# Introduction to Artificial Intelligence 

## Benjamin Frost & Sophie Chalklin 
#### December 2020

This notebook uses a webcam to classify the gesture of a hand.

A fist and the index pointing finger can be classified.

It is recommended to point your webcam to a surface with a plain background, and hold your hand directly upward.

#### Prerequisites

##### Libraries

This notebook was developed with the following library versions:

opencv-contrib-python==4.4.0.46<br />
numpy==1.19.3<br />
Keras==2.4.3<br />
tensorflow-gpu==2.4.0<br />
imutils==0.5.3

##### Model

The model HandModelV# accompanies this notebook and must be placed in the folder "Model Versions/" relative to this notebook. By default, the notebook loads in the most recent model in this folder, however during development varying levels of success were found with the models so I would recommmend trying different models to see which work best.

Also accompanying this notebooks is the notebook used to traing the CNN classifier for this project.

#### Thanks and partial credit for some data filtering code is due to BhaskarP9 from https://www.instructables.com/Opencv-Python-Hand-Detection-and-Tracking/. Code taken from this website is referenced with the @BhaskarP9 tag.

In [30]:
import cv2
import numpy as np
import keras
import imutils
import matplotlib.pyplot as plt

In [31]:
def loadModel():
    
    version = 0
    modelDir = "Model Versions/HandModelV"

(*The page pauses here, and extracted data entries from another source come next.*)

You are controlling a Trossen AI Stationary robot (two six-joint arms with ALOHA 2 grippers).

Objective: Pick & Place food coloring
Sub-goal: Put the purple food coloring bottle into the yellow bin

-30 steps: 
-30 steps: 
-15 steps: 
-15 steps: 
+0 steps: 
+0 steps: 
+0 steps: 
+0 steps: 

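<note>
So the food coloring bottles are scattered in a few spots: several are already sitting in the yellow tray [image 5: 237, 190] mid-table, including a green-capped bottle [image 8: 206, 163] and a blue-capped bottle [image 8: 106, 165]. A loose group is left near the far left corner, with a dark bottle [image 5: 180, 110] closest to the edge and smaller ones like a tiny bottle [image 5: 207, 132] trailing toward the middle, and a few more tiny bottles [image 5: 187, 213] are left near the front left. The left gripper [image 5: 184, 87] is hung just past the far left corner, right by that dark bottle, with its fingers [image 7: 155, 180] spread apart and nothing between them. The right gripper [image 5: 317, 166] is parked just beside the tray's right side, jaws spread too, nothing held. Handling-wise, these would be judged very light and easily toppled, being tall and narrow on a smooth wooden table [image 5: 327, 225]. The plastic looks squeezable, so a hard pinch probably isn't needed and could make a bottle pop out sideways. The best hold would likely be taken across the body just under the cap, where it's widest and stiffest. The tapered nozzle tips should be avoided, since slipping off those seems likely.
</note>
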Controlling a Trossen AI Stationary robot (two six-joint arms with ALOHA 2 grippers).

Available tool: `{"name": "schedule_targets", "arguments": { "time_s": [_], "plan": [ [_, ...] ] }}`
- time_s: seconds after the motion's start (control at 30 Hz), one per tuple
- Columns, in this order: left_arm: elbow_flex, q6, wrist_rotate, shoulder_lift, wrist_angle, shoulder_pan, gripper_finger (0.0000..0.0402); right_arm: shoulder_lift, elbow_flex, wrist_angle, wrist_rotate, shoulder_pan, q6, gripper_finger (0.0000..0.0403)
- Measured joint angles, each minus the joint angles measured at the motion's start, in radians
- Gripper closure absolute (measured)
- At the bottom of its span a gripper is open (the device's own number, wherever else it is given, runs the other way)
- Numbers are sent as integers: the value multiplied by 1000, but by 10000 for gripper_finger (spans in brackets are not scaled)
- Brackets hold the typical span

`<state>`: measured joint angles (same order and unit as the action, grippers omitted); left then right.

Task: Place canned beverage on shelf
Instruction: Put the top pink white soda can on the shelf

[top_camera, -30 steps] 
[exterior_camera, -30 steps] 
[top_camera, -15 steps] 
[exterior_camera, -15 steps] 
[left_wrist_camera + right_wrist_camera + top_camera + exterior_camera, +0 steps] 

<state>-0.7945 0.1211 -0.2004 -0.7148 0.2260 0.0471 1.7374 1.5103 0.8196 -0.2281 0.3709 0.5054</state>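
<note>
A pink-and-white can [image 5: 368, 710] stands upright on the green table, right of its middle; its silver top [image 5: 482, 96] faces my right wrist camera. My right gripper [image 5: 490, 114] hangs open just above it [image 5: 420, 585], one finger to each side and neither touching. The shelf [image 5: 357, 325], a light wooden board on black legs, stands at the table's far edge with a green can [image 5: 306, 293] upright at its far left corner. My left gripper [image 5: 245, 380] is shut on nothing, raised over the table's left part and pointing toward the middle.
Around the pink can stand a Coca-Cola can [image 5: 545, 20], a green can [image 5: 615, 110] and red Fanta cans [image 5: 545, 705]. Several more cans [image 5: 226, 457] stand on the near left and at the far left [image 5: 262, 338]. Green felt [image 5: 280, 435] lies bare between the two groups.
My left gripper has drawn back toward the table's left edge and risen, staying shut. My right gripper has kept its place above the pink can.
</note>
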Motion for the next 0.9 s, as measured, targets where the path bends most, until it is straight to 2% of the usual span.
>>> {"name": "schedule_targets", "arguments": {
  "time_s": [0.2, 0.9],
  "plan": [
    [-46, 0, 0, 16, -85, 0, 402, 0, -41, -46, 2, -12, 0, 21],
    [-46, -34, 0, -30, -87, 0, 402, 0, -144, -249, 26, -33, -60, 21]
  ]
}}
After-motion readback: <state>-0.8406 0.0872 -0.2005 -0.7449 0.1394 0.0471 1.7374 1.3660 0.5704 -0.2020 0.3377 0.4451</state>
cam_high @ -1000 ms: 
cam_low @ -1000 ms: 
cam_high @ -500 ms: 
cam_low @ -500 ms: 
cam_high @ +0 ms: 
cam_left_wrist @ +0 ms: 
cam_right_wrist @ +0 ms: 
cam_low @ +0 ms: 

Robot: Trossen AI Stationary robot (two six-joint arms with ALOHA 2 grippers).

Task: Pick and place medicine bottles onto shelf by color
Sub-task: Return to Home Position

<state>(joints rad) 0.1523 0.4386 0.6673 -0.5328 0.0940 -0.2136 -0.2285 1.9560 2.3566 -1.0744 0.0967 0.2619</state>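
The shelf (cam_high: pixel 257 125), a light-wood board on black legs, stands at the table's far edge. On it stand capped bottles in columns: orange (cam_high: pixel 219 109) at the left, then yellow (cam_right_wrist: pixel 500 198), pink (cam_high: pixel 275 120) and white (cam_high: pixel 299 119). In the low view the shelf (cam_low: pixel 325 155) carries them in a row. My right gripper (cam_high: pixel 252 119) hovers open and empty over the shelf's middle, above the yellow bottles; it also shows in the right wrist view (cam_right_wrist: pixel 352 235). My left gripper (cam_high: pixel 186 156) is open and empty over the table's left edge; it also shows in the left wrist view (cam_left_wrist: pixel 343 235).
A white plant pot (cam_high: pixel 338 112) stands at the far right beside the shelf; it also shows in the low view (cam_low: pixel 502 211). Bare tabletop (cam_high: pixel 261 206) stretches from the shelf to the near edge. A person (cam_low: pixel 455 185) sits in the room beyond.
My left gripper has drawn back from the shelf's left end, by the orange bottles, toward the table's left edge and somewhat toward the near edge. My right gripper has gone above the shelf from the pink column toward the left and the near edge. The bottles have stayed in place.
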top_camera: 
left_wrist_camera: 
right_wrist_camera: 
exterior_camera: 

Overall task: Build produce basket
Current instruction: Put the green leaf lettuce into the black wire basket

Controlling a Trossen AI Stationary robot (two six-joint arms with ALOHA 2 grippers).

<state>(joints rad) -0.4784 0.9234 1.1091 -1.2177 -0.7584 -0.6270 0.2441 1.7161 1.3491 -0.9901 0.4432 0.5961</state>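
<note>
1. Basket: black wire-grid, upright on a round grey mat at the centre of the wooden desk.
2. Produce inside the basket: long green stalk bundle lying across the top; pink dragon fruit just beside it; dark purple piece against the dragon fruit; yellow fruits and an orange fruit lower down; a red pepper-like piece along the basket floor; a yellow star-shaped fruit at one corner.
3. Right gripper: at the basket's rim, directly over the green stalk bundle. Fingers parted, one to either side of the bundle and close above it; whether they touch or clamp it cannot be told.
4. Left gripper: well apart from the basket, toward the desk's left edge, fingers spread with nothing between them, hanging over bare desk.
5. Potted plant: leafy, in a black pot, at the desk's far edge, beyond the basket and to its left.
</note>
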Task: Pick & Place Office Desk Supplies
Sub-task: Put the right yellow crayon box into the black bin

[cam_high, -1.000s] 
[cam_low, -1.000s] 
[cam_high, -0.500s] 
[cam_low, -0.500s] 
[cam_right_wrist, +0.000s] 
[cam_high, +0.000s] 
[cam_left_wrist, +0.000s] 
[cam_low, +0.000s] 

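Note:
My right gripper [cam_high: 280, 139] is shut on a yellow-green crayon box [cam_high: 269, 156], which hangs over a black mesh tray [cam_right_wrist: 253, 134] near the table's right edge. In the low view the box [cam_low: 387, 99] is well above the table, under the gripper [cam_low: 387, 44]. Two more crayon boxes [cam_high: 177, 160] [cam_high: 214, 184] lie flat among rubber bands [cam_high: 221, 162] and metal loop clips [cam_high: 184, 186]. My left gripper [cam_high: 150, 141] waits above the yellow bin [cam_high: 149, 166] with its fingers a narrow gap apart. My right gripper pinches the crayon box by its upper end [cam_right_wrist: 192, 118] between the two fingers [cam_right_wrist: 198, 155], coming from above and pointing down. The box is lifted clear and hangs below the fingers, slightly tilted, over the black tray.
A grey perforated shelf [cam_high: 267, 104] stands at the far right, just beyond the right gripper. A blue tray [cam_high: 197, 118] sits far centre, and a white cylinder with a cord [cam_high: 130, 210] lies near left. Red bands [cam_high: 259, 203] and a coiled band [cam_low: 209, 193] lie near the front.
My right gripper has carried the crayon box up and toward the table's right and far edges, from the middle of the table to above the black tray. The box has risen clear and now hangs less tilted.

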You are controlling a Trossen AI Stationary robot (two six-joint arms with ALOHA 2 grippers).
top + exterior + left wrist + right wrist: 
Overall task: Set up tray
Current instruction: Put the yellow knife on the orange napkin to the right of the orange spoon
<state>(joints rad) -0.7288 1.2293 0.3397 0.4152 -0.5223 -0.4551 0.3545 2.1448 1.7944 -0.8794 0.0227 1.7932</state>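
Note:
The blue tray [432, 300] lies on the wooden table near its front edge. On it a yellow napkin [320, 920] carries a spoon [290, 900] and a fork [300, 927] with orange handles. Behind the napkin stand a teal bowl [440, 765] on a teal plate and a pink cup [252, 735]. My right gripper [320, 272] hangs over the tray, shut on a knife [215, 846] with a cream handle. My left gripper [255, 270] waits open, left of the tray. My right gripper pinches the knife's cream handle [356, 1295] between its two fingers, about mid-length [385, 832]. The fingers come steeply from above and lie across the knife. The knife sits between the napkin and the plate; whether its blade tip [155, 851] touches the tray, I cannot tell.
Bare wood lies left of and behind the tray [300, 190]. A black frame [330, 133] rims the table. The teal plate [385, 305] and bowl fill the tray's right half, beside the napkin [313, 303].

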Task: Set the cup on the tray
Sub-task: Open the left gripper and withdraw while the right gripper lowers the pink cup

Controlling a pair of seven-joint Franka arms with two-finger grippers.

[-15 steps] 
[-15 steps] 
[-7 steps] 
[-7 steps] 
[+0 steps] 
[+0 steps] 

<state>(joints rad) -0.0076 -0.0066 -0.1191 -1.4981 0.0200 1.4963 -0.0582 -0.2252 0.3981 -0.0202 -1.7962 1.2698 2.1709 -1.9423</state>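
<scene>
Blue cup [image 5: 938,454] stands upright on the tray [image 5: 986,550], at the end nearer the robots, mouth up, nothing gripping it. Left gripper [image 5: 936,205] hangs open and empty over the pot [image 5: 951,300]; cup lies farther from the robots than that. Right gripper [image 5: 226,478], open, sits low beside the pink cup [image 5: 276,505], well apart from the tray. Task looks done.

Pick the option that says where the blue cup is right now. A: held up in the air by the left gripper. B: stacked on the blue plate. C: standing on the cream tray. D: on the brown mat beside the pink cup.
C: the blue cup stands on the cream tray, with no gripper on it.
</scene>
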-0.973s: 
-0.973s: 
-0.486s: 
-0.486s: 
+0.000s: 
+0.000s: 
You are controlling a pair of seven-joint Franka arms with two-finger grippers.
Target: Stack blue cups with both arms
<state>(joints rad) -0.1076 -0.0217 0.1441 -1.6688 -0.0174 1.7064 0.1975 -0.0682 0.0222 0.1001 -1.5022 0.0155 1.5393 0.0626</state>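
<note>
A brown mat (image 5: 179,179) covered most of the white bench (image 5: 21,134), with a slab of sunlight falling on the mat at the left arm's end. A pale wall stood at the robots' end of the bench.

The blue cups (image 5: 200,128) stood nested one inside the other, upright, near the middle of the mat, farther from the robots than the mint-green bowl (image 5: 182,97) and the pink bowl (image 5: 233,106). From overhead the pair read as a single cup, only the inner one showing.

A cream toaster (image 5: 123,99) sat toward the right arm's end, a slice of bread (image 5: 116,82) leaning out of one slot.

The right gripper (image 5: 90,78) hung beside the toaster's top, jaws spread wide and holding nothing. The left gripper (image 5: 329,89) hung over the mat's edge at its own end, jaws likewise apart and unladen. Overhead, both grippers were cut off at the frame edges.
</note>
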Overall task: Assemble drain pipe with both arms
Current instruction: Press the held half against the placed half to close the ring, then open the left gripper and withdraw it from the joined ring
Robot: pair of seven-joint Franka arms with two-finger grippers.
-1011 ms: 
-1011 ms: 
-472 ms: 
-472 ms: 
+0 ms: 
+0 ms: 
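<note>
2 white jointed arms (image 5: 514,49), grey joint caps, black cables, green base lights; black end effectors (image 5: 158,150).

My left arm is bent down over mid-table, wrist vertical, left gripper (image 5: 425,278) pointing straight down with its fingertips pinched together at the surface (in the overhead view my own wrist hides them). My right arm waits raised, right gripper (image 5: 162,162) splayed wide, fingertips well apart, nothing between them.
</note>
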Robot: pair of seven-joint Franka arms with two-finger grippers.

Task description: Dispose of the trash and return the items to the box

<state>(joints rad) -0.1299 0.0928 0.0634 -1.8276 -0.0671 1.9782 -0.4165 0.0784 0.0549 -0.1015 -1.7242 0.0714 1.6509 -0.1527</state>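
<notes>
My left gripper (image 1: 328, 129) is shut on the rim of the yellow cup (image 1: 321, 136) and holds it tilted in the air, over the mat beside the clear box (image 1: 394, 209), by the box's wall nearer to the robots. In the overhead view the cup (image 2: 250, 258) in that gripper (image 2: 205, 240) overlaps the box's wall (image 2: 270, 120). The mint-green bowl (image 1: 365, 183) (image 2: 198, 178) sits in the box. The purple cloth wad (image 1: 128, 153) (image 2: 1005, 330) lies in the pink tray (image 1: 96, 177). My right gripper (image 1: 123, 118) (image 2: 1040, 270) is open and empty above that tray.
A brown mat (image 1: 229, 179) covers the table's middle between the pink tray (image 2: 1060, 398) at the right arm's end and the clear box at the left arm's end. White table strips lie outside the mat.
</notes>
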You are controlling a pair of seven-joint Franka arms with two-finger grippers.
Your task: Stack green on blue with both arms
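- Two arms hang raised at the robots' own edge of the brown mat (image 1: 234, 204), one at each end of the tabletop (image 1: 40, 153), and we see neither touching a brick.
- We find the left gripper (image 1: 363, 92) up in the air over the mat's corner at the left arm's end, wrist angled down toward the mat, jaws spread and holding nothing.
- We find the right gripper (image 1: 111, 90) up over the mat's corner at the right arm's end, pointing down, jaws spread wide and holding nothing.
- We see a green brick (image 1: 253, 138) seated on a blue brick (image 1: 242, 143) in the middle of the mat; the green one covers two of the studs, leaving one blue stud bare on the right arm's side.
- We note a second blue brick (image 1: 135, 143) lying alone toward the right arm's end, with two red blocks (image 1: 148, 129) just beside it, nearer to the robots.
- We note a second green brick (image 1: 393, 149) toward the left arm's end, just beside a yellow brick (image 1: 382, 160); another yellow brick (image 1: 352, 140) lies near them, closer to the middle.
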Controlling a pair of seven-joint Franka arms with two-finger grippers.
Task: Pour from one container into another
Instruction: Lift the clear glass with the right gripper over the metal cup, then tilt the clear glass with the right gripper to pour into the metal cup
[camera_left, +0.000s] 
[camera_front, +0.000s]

    # This method always gets the most up to date model.
    
    while True:
        try:
            version = version + 1
            f = open(modelDir + str(version) + ".h5", 'r')
            f.close()
        except:
            break
            
    model = keras.models.load_model(modelDir + str(version-1) + ".h5")
    
    print("Using model " + modelDir + str(version-1) + ".h5")
    
    return model

model = loadModel()

Using model Model Versions/HandModelV5.h5


In [32]:
cv2.setUseOptimized(True);
cv2.setNumThreads(4);

version = 1
dir = "../../../../HandsData/OpenCVHandsData/None/none"

def saveImage(handBox):

    # This simple function saves the images to be processed at a later date by the image classifier.
    
    global version
    
    while True:
        try:
            f = open(dir + str(version) + ".jpg", 'r')
            f.close()
            version = version + 1
        except:
            break

    try:
        cv2.imwrite(dir + str(version) + ".jpg", handBox)
    except:
        pass
    

In [33]:
sizeX = 60
sizeY = 100

def resize(image):
    
    # Since size of the box around the hand can vary each frame by a great deal, 
    # this function ensures that image sizes are standardised to 60 by 100.
    # This is important since the classifier needs all input images to be the same size.
    
    
    # Converting from the old BGR to RGB
    
    image = cv2.cvtColor(image, cv2.COLOR_BGR2RGB)
    
    h, w, ch = image.shape
    
    
    #Creating the base of the new standardised image
    
    zeros = np.zeros((sizeY, sizeX, 3))
    
    tempImage = image.copy()
    
    
    # Resize the image to be just as tall as the standardised dimensions.
    
    image = imutils.resize(tempImage, height=sizeY)
    
    
    # If this resizing process results in an image that has a width greater than 60,
    # instead resize the image to be just as wide as the standardised dimensions.
    
    if image.shape[1] > sizeX:
        image = imutils.resize(tempImage, width=sizeX)
    
    # One of these resizing options will result in an image that either has a black 
    # portion at the top or at the right hand side.
    
    zeros[:image.shape[0], :image.shape[1]] = image
    
    return zeros

In [34]:
outputText = ""
combinedOutput = []

def classifyHand(handBox):
    
    # Acceses the globally declared variables
    
    global outputText, combinedOutput
    
    # Sometimes this resizing method fails, and I cannot explain it.
    # It only fails once out of every 100 or 200 frames, so it's easy
    # to hide the error and return last frame's results.
    
    try :
        handBox = resize(handBox)
    except:
        print("Resizing error") 
        return outputText, combinedOutput
    
    handBox = np.array(handBox)    
        
    # Using the resized image to predict the gesture of the hand.
    
    pred_hot = model.predict(np.expand_dims(handBox, axis=0))[0]

    
    if pred_hot[0] > pred_hot[1]:
        outputText = "Index "
    else:
        outputText = "Fist "
    
    
    combinedOutput = ["Fist: " + str(pred_hot[1]), "Index " + str(pred_hot[0])]
    
    return outputText, combinedOutput

In [35]:
def removeBackground(frame):
    
    # @BhaskarP9
    
    # Separate the foreground and the background in the webcam image.
    
    background = cv2.createBackgroundSubtractorMOG2(0,50)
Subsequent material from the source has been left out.